As an example, let’s say you have a choice between a 320AA tire for $50 or a 540AA tire for $75. Which one would you pick? All other things being equal, the best tire is the one that gives you the most miles per dollar.
$50.00 (cost) divided by 320 (treadwear) = .16 cents per mile
$75.00 (cost) divided by 540 (treadwear) = .14 cents per mile
The 540AA costs less per mile and would be the better buy provided you need longer lasting tires, care for the tires, and keep them rotated and aired up properly.
Get COMPLETE information
Tires and their costs are just part of the tire-buying decision. When shopping for tires make sure to ask these basic questions about the tire AND the service that goes with them:
- How much is the tire(s) itself?
- Does that price include mounting and balancing?

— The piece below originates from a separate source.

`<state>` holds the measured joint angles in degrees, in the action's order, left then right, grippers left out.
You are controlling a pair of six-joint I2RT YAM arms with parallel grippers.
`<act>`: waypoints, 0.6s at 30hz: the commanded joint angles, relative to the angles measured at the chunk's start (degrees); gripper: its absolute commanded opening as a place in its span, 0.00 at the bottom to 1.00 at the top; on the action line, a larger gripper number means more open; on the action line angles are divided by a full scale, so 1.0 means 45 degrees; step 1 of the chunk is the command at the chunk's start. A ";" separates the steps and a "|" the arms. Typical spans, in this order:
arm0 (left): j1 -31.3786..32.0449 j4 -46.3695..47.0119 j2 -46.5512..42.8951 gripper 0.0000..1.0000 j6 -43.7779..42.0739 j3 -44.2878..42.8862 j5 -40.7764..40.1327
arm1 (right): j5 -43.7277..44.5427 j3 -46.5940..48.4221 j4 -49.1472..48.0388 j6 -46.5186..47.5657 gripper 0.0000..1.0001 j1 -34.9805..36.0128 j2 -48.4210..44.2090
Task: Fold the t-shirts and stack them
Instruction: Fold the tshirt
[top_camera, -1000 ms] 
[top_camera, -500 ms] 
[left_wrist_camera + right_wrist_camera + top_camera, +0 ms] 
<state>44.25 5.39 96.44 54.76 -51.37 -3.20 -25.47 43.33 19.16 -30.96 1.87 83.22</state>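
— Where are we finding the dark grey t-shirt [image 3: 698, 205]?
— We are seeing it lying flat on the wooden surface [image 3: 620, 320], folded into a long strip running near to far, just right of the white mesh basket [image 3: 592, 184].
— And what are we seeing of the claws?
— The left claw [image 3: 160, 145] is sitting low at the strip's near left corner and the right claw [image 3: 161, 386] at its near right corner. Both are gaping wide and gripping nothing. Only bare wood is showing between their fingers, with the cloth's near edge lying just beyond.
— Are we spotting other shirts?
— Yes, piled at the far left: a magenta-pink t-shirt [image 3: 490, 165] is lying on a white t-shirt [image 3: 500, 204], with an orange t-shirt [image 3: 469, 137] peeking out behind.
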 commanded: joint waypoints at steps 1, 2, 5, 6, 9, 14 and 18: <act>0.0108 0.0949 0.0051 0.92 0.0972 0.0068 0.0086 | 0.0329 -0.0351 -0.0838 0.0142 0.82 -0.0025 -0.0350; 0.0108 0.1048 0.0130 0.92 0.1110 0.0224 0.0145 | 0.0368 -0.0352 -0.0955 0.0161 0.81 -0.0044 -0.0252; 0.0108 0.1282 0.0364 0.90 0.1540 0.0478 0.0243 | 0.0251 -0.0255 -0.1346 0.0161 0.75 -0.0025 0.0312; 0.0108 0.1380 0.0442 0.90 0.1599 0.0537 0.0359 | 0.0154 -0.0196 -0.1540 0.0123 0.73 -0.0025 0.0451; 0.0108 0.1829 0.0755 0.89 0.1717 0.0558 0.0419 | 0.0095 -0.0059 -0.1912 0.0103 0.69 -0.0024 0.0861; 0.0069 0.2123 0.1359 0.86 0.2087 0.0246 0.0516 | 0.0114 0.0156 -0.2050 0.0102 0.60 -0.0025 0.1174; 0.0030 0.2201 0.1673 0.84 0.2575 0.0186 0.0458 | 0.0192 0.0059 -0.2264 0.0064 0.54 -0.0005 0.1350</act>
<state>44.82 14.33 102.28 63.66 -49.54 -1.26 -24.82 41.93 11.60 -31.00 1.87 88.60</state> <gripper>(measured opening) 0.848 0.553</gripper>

- Does that price include an alignment? If not, how much is an alignment?
- Do you rotate and balance your tires for free?
- Do you repair your tires for free?
- Can I purchase road hazard insurance for your tires?
- If I need additional services, how long will it take to have these services performed?
Taking care of your tires
Once your baby has its new pair of shoes, you’ll want to get the maximum life out of them. These are good basic guidelines no matter what type of tire you buy…
- Make sure to have the alignment checked and/or corrected whenever you buy new tires.
- Keep tire air pressure set to manufacturers’ specification (usually 26-32 psi)
- Rotate, balance and inspect tires every 6,000 miles.
- Don’t drive on a low or flat tire.
- If the steering wheel is off-center or the car pulls to one side, have it checked ASAP.
- If you hit a curb, huge pothole, or other object have it checked ASAP.
This article represents just some of the most basic information you need to know to make good tire buying decisions, but tires and tire technology go far beyond what we’ve shared with you here. If you want to know more about tires, here are several other sources you may find useful…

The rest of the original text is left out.